The HSE has launched the latest phase of the award-winning QUIT Smoking campaign, which uses powerful real-life stories to encourage smokers to quit for good.
Launched by Minister for Health, Simon Harris TD, the new QUIT Smoking campaign builds on the success of previous testimonial adverts, and celebrates the fact that today in Ireland, there are more ex-smokers than current smokers – and if you smoke and want to quit, the HSE will help you to join them.
Speaking at the launch Martina Blake, National Tobacco Control Lead for the HSE, said
“Our new TV and radio adverts celebrate the growing, supportive community of quitters across the country, many of whom work hard to support each other as they face their next quit attempt. The campaign features a cast, including some real life ex-smokers, who generously share their experience of quitting to inspire others.”
“Like real-life quitters, some people in the ad are in the moment of giving up, others are in a moment of truth around the effect smoking has had on their life; but all are defiant in the face of cigarettes and the harm they do. For this campaign, we have taken a new approach to telling these stories, using the words and music of Gloria Gaynor’s much loved song, ‘I Will Survive’, which we found mirror the feelings and stages many quitters go through on their journey to being free of cigarettes. We also believe that using music in this campaign will mirror the uplift, pride and joy that we know people feel when they quit for good.”
Amanda White from Nenagh, Co. Tipperary, quit smoking over a year ago and features in the new campaign.

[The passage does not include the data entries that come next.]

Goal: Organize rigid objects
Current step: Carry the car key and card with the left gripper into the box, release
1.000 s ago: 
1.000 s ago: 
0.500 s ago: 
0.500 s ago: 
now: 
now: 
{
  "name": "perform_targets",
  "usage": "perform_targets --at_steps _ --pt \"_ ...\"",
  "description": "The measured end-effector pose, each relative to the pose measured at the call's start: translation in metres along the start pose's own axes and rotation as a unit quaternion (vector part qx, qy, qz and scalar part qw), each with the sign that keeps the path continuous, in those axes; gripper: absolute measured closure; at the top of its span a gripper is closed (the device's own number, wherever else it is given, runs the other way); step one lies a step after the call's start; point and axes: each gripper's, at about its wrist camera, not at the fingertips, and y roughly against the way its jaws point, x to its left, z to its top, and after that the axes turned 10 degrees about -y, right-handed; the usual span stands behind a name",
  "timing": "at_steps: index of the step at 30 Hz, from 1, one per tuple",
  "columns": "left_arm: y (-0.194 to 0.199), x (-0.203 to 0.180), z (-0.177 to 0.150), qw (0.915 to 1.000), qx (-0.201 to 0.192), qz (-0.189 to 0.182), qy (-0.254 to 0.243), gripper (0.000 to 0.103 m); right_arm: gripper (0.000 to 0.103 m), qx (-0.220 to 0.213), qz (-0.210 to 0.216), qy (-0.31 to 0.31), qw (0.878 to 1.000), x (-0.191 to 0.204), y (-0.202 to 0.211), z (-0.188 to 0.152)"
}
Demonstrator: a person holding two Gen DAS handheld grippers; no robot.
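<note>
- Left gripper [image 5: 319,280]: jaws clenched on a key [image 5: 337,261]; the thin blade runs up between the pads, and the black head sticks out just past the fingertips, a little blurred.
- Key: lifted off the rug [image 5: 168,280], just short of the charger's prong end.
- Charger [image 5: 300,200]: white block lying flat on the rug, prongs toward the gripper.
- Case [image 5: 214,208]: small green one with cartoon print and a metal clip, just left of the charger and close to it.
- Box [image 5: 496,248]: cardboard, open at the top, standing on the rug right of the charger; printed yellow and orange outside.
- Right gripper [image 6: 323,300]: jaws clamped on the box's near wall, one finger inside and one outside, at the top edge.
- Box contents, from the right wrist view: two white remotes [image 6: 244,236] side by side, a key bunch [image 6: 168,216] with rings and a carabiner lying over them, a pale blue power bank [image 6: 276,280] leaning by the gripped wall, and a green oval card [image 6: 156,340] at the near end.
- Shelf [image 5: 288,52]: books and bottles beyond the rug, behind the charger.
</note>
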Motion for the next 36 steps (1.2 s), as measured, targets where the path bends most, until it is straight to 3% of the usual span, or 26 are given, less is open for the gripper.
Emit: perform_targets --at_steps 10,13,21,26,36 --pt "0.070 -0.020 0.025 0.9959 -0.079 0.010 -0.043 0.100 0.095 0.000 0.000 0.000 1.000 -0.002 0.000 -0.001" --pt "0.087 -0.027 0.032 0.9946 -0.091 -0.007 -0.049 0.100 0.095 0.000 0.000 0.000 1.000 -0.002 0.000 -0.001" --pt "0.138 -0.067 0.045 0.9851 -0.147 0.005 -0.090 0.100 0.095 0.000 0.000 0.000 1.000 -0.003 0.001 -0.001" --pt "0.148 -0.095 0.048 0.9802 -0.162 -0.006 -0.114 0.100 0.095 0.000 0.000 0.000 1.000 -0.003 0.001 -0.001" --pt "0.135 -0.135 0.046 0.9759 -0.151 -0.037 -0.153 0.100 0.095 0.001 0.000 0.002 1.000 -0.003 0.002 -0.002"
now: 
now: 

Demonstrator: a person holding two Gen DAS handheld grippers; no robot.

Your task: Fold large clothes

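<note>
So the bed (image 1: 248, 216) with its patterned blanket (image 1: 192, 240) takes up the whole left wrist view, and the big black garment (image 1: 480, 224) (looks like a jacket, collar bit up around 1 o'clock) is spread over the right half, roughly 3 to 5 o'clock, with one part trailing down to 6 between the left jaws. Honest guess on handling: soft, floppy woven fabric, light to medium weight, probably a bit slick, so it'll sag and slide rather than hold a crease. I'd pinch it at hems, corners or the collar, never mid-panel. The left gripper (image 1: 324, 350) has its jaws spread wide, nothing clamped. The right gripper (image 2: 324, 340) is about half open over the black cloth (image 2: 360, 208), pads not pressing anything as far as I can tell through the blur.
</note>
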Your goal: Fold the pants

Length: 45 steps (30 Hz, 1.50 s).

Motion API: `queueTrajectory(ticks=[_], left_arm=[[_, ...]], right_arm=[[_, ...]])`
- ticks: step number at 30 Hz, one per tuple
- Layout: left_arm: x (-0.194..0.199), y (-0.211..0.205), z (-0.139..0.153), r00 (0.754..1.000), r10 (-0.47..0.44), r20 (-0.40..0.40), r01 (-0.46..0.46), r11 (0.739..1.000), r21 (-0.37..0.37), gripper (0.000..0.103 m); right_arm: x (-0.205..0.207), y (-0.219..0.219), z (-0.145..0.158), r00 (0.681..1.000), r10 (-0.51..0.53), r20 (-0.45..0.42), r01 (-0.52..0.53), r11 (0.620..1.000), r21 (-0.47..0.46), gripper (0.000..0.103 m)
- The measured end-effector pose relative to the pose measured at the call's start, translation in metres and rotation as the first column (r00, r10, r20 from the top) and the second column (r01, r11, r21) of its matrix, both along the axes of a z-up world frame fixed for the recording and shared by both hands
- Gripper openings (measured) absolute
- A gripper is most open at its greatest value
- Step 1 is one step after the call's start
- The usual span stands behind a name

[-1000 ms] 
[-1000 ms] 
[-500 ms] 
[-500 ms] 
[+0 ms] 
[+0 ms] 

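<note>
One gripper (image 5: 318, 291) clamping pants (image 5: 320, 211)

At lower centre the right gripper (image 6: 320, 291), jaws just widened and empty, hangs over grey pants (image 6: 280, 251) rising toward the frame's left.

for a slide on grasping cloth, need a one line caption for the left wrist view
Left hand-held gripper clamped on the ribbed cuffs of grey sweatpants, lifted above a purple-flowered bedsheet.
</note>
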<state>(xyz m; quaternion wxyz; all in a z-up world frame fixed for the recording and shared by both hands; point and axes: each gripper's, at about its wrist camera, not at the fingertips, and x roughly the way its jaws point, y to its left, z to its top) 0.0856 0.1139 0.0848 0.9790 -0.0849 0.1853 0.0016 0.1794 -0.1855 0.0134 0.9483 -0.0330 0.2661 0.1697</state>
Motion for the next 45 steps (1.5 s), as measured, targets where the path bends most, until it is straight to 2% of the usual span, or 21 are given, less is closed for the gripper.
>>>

Describing the support from the HSE QUIT service, she said ‘They rang me every single week for the first four weeks, and every morning I woke up to a text, which was brilliant because it was really motivational – they were there for me. I can firmly say that I’m never going to smoke again and if I can give one piece of advice to anybody – just take one day at a time, because that’s all you can do.’
Launching the campaign, Minster Harris said
“We know half of all smokers in Ireland report making a quit attempt. Therefore, smoking cessation is key to achieving a Tobacco Free Ireland. I have no doubt that the QUIT campaign played a big part in the reduction that we have seen in the numbers who smoke. The campaign, through TV, radio and, very importantly, social media, has continuously reached out to smokers. We know that support and information is central to helping smokers to succeed.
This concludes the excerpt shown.